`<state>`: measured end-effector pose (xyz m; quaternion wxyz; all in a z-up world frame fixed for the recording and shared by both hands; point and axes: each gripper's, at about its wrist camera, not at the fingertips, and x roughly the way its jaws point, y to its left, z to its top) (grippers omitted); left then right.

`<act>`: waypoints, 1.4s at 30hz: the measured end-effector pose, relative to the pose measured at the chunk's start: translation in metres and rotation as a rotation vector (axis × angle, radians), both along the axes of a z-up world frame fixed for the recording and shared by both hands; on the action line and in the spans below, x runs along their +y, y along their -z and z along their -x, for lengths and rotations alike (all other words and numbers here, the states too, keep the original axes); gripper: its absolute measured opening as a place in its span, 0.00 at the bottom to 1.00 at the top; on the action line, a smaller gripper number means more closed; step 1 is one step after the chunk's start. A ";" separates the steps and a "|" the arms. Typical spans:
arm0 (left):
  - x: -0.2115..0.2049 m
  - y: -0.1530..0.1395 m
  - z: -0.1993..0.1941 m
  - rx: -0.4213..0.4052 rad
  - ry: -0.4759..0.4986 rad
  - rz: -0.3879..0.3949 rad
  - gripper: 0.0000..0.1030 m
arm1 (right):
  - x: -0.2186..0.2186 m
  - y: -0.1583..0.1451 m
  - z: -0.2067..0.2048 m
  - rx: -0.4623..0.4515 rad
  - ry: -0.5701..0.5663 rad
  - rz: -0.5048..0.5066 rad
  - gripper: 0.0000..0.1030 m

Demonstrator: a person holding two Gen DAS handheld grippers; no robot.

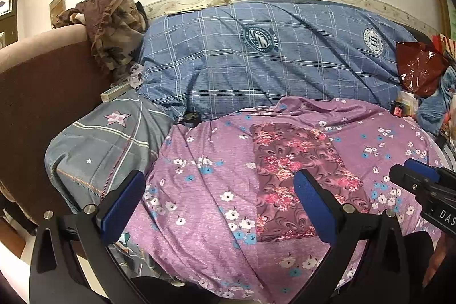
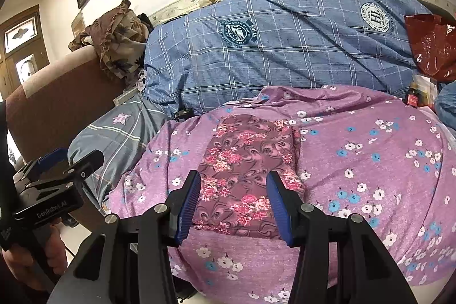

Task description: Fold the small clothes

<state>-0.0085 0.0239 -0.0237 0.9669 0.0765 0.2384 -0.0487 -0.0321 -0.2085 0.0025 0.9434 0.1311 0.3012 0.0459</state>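
Observation:
A small maroon garment with pink flowers [image 1: 302, 175] lies folded into a flat rectangle on the purple flowered bedspread [image 1: 205, 190]; it also shows in the right wrist view [image 2: 245, 175]. My left gripper [image 1: 219, 193] is open wide and empty, hovering over the bedspread just left of the garment. My right gripper [image 2: 233, 193] is open and empty, held above the near part of the garment, its fingers on either side. The right gripper also shows at the right edge of the left wrist view [image 1: 419, 178]; the left gripper shows at the left of the right wrist view [image 2: 57, 173].
A blue plaid quilt [image 1: 256, 56] lies across the back. A grey star-print pillow [image 1: 108, 150] and a brown headboard [image 1: 37, 93] are at the left, with brown ruffled fabric [image 1: 114, 27] on top. A red plastic bag [image 1: 419, 67] and clutter sit at the right.

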 end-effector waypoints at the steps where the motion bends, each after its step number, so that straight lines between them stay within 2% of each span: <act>1: 0.001 0.000 0.000 -0.002 -0.003 -0.001 1.00 | 0.000 0.000 -0.001 0.000 -0.001 0.000 0.49; 9: 0.007 0.001 0.001 -0.022 0.000 -0.011 1.00 | 0.004 -0.001 -0.005 -0.003 -0.003 -0.002 0.49; 42: 0.019 0.008 -0.002 0.008 -0.026 0.015 1.00 | 0.011 0.003 -0.005 -0.001 -0.016 0.007 0.49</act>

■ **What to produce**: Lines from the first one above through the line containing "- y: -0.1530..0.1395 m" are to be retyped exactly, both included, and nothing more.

■ **Solution to this problem**:
`<state>`: measured end-effector pose (xyz m; quaternion wxyz; all in a z-up world frame fixed for the recording and shared by both hands; point and axes: each gripper's, at about its wrist camera, not at the fingertips, and x roughly the way its jaws point, y to its left, z to its top) (grippers omitted); left then right.

`<act>`: waypoints, 1.4s at 30hz: the measured end-effector pose, relative to the pose measured at the chunk's start: translation in metres and rotation as a rotation vector (axis × angle, radians), both along the axes of a z-up world frame fixed for the recording and shared by both hands; on the action line and in the spans below, x runs along their +y, y along their -z and z along their -x, for lengths and rotations alike (all other words and numbers here, the states too, keep the original axes); gripper: its absolute measured opening as a place in its span, 0.00 at the bottom to 1.00 at the top; on the action line, a smaller gripper number means more closed; step 1 is one step after the chunk's start. A ";" separates the steps and a "|" the arms. Typical spans:
arm0 (left):
  - x: -0.2115..0.2049 m
  - y: -0.1530..0.1395 m

No further output is expected here.